After three decades, The English Beat is releasing a new album.

It has been nearly 33 years since Wakeling, the founder, singer and main songwriter of The English Beat, recorded the last of three albums that put them on the international music map.

Wakeling's lyrics protested the faltering Thatcher-era economics, but did so with an undeniably catchy dance beat.

See also: Arizona's 30 Most Influential Musicians

The modern-day ska classics, I Just Can't Stop It (1981), Wha'ppen (1981), and Special Beat Service (1982), helped set the tone for the taking-a-stance-that-lets-you-dance mentality. Unfortunately, the group would prematurely disband in 1983.

Now, three decades later, Wakeling and his Americanized version of the English Beat are on the verge of releasing a new album that has been in the works for more than a decade, but one its founder hopes will pick up where his original band left off.

"It's very exciting, and it's kind of completing a circle for me," offers up Wakeling in his trademark thick, yet clear, Birmingham voice. "I'm walking to the studio I can't help but hearing myself say, 'Don't miss it, don't miss it. Try not to mess this one up.'

"It's a combination of a great studio and great musicians and tracks that are fitting together, and you get excited playing them. Your head is just a mass of interlocking notes."

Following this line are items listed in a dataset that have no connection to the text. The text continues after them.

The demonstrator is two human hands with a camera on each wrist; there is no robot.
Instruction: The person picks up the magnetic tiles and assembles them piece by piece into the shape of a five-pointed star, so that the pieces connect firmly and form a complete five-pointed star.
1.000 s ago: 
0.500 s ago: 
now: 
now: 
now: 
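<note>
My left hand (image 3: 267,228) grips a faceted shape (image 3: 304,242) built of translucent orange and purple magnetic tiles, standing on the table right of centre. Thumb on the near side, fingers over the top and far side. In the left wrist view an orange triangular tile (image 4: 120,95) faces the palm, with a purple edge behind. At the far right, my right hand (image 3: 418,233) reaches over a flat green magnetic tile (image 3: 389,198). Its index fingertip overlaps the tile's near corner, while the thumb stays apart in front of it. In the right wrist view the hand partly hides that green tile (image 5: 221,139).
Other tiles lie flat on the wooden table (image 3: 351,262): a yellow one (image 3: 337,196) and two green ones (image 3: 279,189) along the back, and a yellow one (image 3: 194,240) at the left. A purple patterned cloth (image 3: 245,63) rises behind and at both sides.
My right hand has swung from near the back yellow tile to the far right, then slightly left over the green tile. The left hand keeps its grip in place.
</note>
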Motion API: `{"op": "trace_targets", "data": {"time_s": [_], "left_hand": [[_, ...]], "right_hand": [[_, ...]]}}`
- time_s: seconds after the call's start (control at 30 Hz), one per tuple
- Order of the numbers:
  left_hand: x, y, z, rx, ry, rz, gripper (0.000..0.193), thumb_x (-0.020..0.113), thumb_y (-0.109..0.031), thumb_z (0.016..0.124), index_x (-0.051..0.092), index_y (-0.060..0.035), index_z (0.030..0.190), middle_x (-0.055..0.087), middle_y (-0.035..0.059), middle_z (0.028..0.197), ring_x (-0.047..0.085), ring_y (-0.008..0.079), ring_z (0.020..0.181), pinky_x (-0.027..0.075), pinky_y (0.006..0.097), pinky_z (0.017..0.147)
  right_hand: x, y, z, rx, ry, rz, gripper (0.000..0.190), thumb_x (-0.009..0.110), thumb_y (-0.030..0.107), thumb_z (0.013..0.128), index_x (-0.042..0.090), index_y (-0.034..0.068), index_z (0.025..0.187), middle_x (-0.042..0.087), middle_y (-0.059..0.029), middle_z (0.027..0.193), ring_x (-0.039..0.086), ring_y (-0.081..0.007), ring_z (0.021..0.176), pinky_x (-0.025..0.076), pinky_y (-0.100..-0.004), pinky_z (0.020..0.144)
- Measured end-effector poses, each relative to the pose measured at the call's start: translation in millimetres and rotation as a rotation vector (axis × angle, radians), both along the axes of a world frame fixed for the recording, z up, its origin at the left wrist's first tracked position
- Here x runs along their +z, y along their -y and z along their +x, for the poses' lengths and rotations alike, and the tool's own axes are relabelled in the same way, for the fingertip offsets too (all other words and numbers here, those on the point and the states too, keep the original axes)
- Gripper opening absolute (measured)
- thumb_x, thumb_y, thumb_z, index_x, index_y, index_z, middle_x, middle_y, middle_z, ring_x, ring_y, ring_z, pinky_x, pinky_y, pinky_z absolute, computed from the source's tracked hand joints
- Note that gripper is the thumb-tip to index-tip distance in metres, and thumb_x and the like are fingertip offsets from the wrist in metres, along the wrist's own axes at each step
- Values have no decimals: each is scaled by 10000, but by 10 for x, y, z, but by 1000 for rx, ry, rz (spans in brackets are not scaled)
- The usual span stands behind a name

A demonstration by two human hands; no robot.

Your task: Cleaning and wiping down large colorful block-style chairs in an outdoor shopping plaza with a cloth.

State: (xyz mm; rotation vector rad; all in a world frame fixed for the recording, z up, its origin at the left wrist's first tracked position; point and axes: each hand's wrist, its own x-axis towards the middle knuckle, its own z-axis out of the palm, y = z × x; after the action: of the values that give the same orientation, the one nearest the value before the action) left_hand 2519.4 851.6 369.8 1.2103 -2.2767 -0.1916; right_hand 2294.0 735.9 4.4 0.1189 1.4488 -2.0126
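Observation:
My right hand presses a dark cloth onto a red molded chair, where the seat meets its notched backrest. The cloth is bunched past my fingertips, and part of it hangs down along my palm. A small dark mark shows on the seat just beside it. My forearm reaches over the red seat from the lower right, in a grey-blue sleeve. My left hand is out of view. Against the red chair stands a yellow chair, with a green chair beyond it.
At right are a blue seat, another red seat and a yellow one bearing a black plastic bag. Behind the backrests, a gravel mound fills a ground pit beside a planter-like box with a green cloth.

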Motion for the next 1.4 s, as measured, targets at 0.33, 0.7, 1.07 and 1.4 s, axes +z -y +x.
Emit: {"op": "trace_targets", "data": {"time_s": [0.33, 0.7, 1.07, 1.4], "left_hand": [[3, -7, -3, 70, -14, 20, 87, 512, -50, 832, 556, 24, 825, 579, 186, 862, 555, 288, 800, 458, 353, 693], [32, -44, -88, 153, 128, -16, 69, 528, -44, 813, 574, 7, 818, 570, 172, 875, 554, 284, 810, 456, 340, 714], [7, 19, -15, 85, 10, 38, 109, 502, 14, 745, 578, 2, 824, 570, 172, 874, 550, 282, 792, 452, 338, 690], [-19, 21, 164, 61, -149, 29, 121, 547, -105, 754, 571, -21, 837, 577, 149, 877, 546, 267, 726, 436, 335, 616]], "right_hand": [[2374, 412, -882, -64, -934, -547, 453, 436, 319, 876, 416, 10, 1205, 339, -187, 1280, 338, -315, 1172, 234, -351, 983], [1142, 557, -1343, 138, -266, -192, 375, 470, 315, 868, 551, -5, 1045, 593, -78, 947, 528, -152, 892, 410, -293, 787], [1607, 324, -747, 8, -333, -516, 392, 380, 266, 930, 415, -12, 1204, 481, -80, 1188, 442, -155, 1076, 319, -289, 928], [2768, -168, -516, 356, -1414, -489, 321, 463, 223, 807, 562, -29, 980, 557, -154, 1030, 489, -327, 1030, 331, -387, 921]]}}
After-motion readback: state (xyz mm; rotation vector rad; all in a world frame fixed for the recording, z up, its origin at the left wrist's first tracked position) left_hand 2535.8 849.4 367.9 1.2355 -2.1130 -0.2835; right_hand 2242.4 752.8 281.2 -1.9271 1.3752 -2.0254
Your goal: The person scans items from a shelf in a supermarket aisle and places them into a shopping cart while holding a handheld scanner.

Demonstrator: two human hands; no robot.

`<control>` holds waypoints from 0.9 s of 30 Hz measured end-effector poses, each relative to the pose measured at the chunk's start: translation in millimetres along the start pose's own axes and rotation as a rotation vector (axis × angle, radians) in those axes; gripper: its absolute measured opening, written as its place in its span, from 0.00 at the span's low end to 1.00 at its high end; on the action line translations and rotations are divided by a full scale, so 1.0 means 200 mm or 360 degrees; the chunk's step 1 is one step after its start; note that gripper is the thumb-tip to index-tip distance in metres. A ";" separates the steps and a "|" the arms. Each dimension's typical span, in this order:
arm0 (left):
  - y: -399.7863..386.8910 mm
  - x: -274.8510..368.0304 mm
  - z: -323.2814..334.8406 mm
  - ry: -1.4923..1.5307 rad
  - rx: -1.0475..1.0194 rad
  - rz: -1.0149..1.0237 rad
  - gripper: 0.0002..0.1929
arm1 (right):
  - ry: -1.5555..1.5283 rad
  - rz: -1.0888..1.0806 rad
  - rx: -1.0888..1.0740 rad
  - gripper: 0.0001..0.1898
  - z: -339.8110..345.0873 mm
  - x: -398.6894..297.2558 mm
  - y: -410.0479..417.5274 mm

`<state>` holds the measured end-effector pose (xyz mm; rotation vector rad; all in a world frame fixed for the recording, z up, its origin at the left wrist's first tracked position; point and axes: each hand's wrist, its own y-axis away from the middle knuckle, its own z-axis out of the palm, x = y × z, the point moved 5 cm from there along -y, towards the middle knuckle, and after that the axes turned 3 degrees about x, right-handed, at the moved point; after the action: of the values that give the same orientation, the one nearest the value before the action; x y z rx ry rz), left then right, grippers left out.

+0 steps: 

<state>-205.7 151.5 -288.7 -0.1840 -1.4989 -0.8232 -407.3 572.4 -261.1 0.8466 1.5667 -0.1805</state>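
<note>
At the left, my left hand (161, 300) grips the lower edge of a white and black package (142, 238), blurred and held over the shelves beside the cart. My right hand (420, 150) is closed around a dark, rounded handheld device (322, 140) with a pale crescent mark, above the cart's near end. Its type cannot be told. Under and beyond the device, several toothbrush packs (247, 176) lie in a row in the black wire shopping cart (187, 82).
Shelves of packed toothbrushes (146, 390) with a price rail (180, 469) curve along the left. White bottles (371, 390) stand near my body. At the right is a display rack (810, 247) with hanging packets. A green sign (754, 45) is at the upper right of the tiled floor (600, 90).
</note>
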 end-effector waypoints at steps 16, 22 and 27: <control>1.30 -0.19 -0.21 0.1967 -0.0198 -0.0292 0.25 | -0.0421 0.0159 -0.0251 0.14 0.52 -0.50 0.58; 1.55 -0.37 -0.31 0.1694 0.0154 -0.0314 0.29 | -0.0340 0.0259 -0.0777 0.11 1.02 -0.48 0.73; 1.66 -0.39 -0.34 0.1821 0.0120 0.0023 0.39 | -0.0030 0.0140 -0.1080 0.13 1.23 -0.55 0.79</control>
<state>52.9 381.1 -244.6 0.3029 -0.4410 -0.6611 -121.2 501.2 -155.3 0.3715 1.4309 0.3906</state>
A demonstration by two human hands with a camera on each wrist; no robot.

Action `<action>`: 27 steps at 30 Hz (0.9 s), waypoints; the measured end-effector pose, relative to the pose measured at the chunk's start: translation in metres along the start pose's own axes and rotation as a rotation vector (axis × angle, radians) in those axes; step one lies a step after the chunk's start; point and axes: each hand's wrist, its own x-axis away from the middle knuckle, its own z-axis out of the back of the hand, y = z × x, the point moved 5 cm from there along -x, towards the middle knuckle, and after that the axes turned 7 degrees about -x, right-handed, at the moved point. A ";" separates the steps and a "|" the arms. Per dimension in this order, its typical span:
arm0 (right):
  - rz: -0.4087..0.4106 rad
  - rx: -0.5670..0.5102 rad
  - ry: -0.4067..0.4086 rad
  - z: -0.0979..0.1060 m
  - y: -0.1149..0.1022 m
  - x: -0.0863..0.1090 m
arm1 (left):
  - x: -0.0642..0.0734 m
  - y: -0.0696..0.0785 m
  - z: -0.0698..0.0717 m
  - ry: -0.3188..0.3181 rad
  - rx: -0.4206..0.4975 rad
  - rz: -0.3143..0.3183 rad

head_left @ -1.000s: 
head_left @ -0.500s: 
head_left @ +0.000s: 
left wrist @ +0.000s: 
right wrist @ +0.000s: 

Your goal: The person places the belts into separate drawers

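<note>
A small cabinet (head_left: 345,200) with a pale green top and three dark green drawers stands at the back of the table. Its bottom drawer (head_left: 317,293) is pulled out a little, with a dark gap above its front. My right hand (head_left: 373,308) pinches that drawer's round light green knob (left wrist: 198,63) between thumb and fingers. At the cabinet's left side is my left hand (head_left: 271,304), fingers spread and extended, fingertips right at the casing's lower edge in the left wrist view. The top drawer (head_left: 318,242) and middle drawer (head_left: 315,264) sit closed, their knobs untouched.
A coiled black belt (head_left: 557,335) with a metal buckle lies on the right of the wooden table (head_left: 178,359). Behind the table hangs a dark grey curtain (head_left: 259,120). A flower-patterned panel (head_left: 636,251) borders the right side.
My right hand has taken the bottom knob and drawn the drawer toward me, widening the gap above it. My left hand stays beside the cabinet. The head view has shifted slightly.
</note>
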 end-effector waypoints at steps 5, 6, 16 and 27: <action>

But don't let Wakeling fool you, he has methodically mapped out the timing of a new album with a grass roots movement-style of tireless touring, playing for the old-school fans, and gaining new ones along the way all over the country, and even back in the UK.

"It's a 'troubadour's meanderings,' I think it's called," Wakeling explains. "There is a method to the madness, though, you know? It is been really a five-year racket that turned into a seven-year venture. I started playing outside of California after my kids had grown up."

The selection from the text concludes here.